What lines below include the word "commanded"? Copy each one.

▶ Information provided:
__________________________________________________
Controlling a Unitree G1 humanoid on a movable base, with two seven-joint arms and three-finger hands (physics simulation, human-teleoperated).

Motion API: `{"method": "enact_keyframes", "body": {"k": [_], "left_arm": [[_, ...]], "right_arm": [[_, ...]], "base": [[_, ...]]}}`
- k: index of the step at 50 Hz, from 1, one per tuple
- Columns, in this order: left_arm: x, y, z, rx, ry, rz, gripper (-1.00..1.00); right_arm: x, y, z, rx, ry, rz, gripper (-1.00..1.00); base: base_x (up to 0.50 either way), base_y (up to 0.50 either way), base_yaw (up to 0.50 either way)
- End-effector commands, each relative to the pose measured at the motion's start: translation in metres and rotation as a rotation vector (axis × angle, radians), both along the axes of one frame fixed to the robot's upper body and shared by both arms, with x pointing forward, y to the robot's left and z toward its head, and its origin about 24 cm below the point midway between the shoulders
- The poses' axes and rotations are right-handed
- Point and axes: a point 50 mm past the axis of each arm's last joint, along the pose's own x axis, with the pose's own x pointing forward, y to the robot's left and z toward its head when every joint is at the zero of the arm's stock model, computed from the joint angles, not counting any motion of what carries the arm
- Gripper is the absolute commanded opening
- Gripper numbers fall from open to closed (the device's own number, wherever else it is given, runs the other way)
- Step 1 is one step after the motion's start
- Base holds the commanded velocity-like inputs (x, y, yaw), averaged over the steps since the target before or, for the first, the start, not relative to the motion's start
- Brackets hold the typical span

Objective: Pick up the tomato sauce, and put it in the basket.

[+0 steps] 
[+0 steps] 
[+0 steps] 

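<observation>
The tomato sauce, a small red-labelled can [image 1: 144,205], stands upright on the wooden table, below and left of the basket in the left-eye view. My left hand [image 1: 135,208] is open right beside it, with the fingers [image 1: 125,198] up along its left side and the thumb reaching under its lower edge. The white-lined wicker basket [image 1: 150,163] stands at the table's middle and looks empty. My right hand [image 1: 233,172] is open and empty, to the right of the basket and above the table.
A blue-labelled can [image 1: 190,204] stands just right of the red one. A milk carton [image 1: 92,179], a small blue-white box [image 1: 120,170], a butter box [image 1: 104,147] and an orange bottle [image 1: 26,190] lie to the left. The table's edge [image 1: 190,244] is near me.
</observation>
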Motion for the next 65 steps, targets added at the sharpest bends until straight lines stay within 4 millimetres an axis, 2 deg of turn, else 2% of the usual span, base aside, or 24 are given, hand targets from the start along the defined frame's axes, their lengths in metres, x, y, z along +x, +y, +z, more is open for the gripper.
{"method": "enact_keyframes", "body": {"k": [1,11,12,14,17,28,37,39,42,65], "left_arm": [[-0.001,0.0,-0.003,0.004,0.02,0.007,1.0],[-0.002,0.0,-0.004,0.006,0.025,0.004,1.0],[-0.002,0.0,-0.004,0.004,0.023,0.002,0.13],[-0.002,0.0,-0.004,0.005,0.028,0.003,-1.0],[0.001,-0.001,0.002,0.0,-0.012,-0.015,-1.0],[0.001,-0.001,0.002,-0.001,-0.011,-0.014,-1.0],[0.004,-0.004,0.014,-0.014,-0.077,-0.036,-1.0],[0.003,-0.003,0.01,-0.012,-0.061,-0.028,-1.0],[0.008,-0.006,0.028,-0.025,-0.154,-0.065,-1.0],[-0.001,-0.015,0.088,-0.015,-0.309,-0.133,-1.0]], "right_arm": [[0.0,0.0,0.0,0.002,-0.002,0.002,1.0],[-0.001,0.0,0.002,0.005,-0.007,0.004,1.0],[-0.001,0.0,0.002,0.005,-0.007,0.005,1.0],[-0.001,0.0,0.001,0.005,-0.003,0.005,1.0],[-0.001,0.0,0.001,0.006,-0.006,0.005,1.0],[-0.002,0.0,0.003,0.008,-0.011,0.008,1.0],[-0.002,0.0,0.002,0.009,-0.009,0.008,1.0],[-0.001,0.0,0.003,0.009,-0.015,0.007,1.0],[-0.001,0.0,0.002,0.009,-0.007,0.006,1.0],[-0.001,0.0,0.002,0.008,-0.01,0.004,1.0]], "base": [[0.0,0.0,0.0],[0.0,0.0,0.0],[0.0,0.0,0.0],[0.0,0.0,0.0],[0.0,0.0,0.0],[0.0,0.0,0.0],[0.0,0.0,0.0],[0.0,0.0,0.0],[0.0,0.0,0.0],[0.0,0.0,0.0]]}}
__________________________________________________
▶ Result below:
- Gripper is the absolute commanded opening
- Base holds the commanded velocity-like inputs (x, y, yaw), averaged over the steps since the target before or, for the first, the start, not relative to the motion's start

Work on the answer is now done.